● What you will do
Make an exact copy of the data below, leaving out every picture.

⟨

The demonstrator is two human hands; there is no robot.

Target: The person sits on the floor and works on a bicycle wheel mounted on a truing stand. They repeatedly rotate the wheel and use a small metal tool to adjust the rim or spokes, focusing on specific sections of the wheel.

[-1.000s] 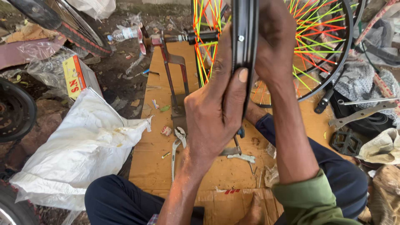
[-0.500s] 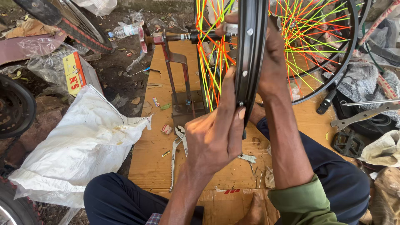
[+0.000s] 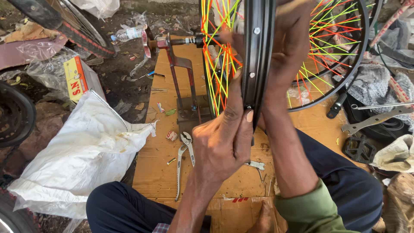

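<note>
The black wheel rim point(image 3: 258, 60) was held upright at upper centre, edge-on, by left hand point(image 3: 224, 142) and right hand point(image 3: 293, 47), fingers closed around it.

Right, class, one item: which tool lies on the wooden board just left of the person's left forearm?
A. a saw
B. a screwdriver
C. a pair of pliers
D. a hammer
C: a pair of pliers lies flat on the wooden board, its jaws toward the red metal stand, just beside the left hand, which grips the black wheel rim.
</note>
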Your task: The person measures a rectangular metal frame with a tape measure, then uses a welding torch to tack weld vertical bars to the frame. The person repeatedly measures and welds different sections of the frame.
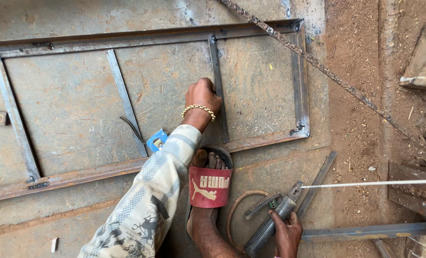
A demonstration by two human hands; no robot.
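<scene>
Right hand (287, 232) grips electrode holder (270, 222); left hand's (202, 95) fingers close against steel crossbar (218, 91).

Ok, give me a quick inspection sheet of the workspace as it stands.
Surface: worn metal sheet on the ground, scratched.
Job's things: steel frame with crossbars; upright crossbar; electrode holder carrying a thin rod.
Clutter: blue tape measure, curved metal strip, loose steel bars.
Grippers: left hand on the crossbar; right hand gripping the holder.
Cables: short dark wire.
Surroundings: red dirt, ribbed rod, sandalled foot.
</scene>
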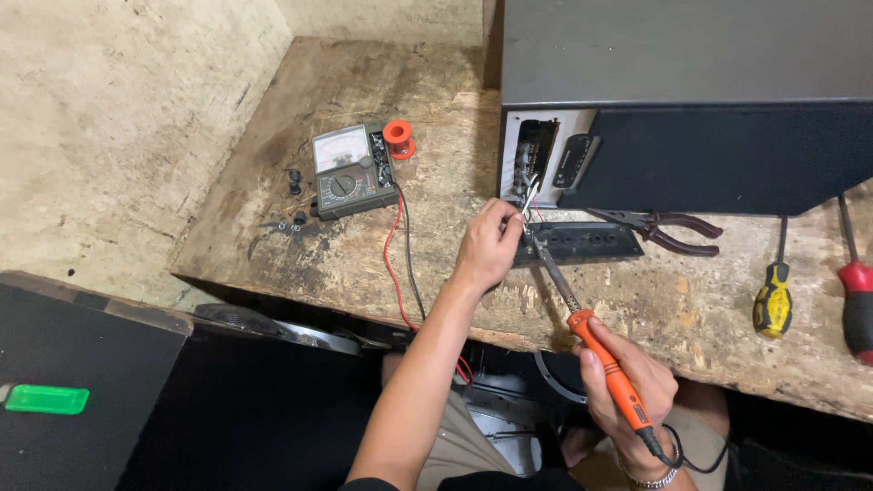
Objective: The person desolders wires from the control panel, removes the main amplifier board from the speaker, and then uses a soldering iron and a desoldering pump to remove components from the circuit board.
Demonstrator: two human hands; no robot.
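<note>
Step in hand looks like soldering a wire joint at the front of the black speaker cabinet [700,100]. Left hand [486,250] is pinched shut on a thin wire/lead [528,198] that runs up into the open cutout in the cabinet's pale panel, just above the loose black control plate [582,243] lying flat on the tabletop [436,264]. Right hand [627,386] is wrapped closed round the orange handle of the soldering iron [596,350], w/ the metal shaft angled up and left so the tip sits right by the left fingertips; can't tell if tip actually touches the wire, too small. Next move, by my read, calls for a steady tip on the joint and the wire kept still, fingers kept off the hot shaft, since they're very near. Pose: left forearm reaches fwd and up across the tabletop edge, wrist a bit bent, thumb + index tips together. Right wrist is low, below the tabletop edge near the lap, iron cord trailing off the back. Nearby: analog multimeter [350,173] w/ red and black leads trailing over the edge, orange solder spool [398,138] just beside it, red-handled pliers [659,229] right of the plate, yellow screwdriver [773,295] and red screwdriver [855,300] well apart at far right.
</note>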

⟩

● Expected answer
The demonstrator is two human hands; there is no robot.

Target: The person sits on the floor and works on a bicycle wheel mounted on a truing stand. They repeatedly rotate the wheel and use a small metal tool to adjust the rim or spokes, focusing on specific sections of the wheel.

[-1.000s] 
[-0.500s] 
[+0.000s] 

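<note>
The black wheel rim point(image 3: 258, 60) was held upright at upper centre, edge-on, by left hand point(image 3: 224, 142) and right hand point(image 3: 293, 47), fingers closed around it.

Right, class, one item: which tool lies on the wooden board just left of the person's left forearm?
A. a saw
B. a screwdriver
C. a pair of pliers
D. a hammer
C: a pair of pliers lies flat on the wooden board, its jaws toward the red metal stand, just beside the left hand, which grips the black wheel rim.
</note>
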Your task: The person measures a rectangular metal frame with a tape measure, then uses a welding torch to tack weld vertical bars to the frame. The person repeatedly measures and welds different sections of the frame.
A demonstration by two human hands; no robot.
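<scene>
Right hand (287, 232) grips electrode holder (270, 222); left hand's (202, 95) fingers close against steel crossbar (218, 91).

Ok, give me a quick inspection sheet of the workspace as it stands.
Surface: worn metal sheet on the ground, scratched.
Job's things: steel frame with crossbars; upright crossbar; electrode holder carrying a thin rod.
Clutter: blue tape measure, curved metal strip, loose steel bars.
Grippers: left hand on the crossbar; right hand gripping the holder.
Cables: short dark wire.
Surroundings: red dirt, ribbed rod, sandalled foot.
</scene>
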Objective: The person desolders wires from the control panel, removes the main amplifier board from the speaker, and then uses a soldering iron and a desoldering pump to remove components from the circuit board.
Demonstrator: two human hands; no robot.
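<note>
Step in hand looks like soldering a wire joint at the front of the black speaker cabinet [700,100]. Left hand [486,250] is pinched shut on a thin wire/lead [528,198] that runs up into the open cutout in the cabinet's pale panel, just above the loose black control plate [582,243] lying flat on the tabletop [436,264]. Right hand [627,386] is wrapped closed round the orange handle of the soldering iron [596,350], w/ the metal shaft angled up and left so the tip sits right by the left fingertips; can't tell if tip actually touches the wire, too small. Next move, by my read, calls for a steady tip on the joint and the wire kept still, fingers kept off the hot shaft, since they're very near. Pose: left forearm reaches fwd and up across the tabletop edge, wrist a bit bent, thumb + index tips together. Right wrist is low, below the tabletop edge near the lap, iron cord trailing off the back. Nearby: analog multimeter [350,173] w/ red and black leads trailing over the edge, orange solder spool [398,138] just beside it, red-handled pliers [659,229] right of the plate, yellow screwdriver [773,295] and red screwdriver [855,300] well apart at far right.
</note>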

Nothing else is needed, and the exercise is over.